Search code examples
regexlogstashlogstash-grok

Reuse of a capture in grok


I am trying to reuse a capture in grok plugin from Logstash. I have this logfile

30 Jul 2019 09:56:28 <ID1> DEVICE0 START_THREAD THREAD_ID(B01234)
30 Jul 2019 09:56:28 <ID1> DEVICE1 START_THREAD THREAD_ID(B12345)
30 Jul 2019 09:56:28 <ID1> DEVICE2 START_THREAD THREAD_ID(A12345)
30 Jul 2019 09:56:28 <ID2> DEVICE1 PROCESSING SPOOLID 100 
30 Jul 2019 09:56:28 <ID2> DEVICE2 PROCESSING SPOOLID 101
30 Jul 2019 09:56:28 <ID2> DEVICE2 PROCESSING SPOOLID 101
30 Jul 2019 09:56:28 <ID2> DEVICE1 PROCESSING SPOOLID 100
30 Jul 2019 09:56:28 <ID4> DEVICE1 SPOOLID 100 PROCESSED
30 Jul 2019 09:56:28 <ID4> DEVICE2 SPOOLID 101 PROCESSED
30 Jul 2019 09:56:28 <ID3> DEVICE2 STOP_THREAD THREAD_ID(B12345) 
30 Jul 2019 09:56:28 <ID3> DEVICE2 STOP_THREAD THREAD_ID(A12345)
30 Jul 2019 09:56:28 <ID1> DEVICE2 START_THREAD THREAD_ID(A23456)
30 Jul 2019 09:56:29 <ID2> DEVICE2 PROCESSING SPOOLID 102
30 Jul 2019 09:56:29 <ID2> DEVICE2 PROCESSING SPOOLID 102
30 Jul 2019 09:56:29 <ID4> DEVICE2 SPOOLID 102 PROCESSED
30 Jul 2019 09:56:29 <ID3> DEVICE2 STOP_THREAD THREAD_ID(A23456) 
30 Jul 2019 09:56:29 <ID2> DEVICE0 PROCESSING SPOOLID 99 
30 Jul 2019 09:56:29 <ID4> DEVICE0 SPOOLID 99 PROCESSED
30 Jul 2019 09:56:29 <ID3> DEVICE0 STOP_THREAD THREAD_ID(B12345)
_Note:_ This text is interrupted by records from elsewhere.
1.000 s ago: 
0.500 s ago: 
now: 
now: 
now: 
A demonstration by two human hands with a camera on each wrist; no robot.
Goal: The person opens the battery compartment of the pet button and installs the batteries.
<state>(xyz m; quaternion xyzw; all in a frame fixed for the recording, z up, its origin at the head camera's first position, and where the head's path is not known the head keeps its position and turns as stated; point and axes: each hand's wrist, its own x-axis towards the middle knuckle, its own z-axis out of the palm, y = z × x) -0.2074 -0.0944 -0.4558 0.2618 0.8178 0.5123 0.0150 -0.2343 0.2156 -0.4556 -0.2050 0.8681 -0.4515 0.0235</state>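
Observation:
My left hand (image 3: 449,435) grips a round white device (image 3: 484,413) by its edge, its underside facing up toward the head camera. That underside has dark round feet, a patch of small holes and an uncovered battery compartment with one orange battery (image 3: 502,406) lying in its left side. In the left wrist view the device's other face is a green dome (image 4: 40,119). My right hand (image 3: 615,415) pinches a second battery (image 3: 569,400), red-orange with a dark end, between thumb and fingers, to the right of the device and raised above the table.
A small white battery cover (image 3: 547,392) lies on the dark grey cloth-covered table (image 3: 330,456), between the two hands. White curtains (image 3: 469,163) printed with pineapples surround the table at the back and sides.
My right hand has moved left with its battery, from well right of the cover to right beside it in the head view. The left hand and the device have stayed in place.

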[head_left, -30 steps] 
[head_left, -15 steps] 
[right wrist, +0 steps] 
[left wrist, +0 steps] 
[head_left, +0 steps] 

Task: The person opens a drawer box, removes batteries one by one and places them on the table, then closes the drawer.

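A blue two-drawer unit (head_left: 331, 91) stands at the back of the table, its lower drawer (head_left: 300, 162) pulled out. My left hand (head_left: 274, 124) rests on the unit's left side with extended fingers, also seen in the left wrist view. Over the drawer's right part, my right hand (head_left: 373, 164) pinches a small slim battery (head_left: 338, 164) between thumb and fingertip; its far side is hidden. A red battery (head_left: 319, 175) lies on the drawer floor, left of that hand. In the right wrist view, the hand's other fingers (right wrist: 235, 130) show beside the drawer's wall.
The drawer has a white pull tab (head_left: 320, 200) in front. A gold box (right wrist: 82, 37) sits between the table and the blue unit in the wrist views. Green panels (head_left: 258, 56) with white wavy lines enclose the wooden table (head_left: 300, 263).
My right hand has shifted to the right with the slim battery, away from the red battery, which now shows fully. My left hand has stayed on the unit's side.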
What I would like to do is to capture the DEVICE and the SPOOL_ID into one logstash event. So far I've managed to build this Regular Expression which gives me the correct SPOOLID to the corresponding DEVICE

/.*?\>\s+(\b.*?\b)\s*START_THREAD.*?\1\s+SPOOLID\s+(\d+)\s+PROCESSED/ms

I've been trying to translate this RegEx to grok with this code

(?m)%{DATA}\>\s+\b%{DATA:device}\b\s*START_THREAD%{DATA}(?<device>\s+SPOOLID\s+%{NUMBER:num}\s+PROCESSED)

Unfortunately, I am getting the wrong SPOOLID for the corresponding device (for DEVICE0 I get the SPOOLID 100 instead of 99). I cannot figure out what is wrong with my grok code. Maybe someone here can find the error in my code and fix it?


Solution

  • The point is that the %{...} groups are not actually working the same way as named capturing groups, you need to create an auxiliary named capturing group and refer to it using the named backreference using \k<name> syntax:

    (?m)%{DATA}>\s+(?<aux>\b%{DATA:device}\b)\s*START_THREAD%{DATA}\k<aux>(?<device>\s+SPOOLID\s+%{NUMBER:num}\s+PROCESSED)
    

    Note the (?<aux>\b%{DATA:device}\b) named group and \k<aux> backreference here.

    See more on the Oniguruma regex syntax here.